Рассказ небольшой, страниц восемнадцать на машинке, читал его Хуциев, не соврать, месяца три. И сказал: «Я бы поставил по нему фильм. Но я не могу сказать уверенно, что я буду его ставить…» Тем не менее вскоре мы начали писать сценарий. И вот, захватив пишущую машинку, кое-какие вещички, рукопись взяв, ехал я к нему. Рассказал, как и что. Потом сидел у него в квартире, ждал, пока он ездил за путевками в Дом кинематографистов, в Болшево. И на его машине мы уехали туда.

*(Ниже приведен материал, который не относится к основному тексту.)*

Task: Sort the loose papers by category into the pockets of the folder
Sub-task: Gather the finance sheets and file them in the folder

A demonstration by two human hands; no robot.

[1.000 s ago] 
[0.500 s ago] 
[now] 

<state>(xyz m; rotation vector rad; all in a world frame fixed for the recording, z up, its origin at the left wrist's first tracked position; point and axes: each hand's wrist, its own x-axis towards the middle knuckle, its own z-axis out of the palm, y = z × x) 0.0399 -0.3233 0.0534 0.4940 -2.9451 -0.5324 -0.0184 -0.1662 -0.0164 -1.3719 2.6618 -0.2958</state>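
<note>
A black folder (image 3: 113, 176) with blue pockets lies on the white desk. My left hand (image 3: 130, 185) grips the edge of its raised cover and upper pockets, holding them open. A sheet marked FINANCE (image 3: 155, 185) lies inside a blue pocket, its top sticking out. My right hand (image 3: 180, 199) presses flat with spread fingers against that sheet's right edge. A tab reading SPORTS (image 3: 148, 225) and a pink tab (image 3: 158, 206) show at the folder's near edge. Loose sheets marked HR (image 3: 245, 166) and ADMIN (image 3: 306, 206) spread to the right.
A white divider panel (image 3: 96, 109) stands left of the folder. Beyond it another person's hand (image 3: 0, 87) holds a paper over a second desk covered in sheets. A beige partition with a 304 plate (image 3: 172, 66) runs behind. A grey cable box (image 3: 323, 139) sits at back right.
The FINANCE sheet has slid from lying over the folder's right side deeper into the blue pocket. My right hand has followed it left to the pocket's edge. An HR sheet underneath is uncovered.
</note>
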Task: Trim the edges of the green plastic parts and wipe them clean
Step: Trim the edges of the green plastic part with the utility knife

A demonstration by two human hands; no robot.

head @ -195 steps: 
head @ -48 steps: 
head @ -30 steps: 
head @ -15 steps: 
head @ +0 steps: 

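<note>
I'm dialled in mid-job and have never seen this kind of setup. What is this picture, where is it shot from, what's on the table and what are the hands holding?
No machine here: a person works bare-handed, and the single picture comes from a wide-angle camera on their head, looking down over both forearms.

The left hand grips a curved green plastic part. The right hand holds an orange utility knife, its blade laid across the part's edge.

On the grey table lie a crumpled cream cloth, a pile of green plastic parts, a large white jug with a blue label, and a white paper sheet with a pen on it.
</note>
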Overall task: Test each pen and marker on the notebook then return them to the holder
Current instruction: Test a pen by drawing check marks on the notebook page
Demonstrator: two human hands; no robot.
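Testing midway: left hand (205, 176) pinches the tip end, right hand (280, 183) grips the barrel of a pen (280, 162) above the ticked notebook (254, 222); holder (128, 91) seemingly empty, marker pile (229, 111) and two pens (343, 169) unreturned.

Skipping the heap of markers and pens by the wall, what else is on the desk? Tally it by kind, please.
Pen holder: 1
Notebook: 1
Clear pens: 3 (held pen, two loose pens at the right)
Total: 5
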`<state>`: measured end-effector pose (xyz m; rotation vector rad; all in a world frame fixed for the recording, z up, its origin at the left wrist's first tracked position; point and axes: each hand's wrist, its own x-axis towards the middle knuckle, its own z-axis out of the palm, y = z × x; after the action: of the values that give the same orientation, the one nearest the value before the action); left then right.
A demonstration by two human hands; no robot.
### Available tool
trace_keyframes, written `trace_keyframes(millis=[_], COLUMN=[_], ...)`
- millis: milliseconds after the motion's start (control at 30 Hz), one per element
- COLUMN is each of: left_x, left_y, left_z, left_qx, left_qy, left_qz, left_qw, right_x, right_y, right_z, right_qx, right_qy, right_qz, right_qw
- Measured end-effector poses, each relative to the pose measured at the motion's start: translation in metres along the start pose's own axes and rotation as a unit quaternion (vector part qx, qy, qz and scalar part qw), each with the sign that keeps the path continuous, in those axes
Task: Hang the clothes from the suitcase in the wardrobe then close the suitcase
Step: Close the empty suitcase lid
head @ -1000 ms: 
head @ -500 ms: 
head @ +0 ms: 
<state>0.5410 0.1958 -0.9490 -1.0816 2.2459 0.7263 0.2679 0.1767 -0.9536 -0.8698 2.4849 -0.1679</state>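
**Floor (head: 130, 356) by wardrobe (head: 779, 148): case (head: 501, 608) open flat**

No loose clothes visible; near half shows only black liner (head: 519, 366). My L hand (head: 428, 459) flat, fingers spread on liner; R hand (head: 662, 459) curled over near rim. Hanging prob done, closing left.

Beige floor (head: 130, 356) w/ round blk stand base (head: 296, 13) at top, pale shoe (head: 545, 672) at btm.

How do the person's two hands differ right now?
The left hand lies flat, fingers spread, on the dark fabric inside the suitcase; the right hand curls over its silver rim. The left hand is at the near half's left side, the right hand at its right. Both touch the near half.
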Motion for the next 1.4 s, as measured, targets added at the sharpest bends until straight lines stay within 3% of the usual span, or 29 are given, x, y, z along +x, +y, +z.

Фильм в дальнейшем по первой фразе рассказа назвали мы «Был месяц май». Из восьми или девяти фильмов, поставленных по моим книгам или сценариям, единственно этот дорог мне. И хорошо нам работалось, понимали друг друга с полуслова. Как-то я сказал Марлену: «Вот представь: смотрю я в окно на людей, они заняты своими делами, свои заботы у каждого, а я на них смотрю, и один я знаю, что завтра мир исчезнет, этот день — последний. А они не знают, ведут себя, как всегда. Понимаешь, с каким чувством я бы смотрел на все вокруг? Вот и предвоенную хронику я так смотрю: я знаю будущее этих людей, что их ждет, а им оно не ведомо. Как в фильме это чувство передать?» И он смог. И самое для меня удивительное, что он, не воевавший (да и не мог он ни по возрасту, ни по здоровью), так точно почувствовал, что чувствовали мы в первые дни мира, еще не отрешившись, не веря еще, что война кончилась.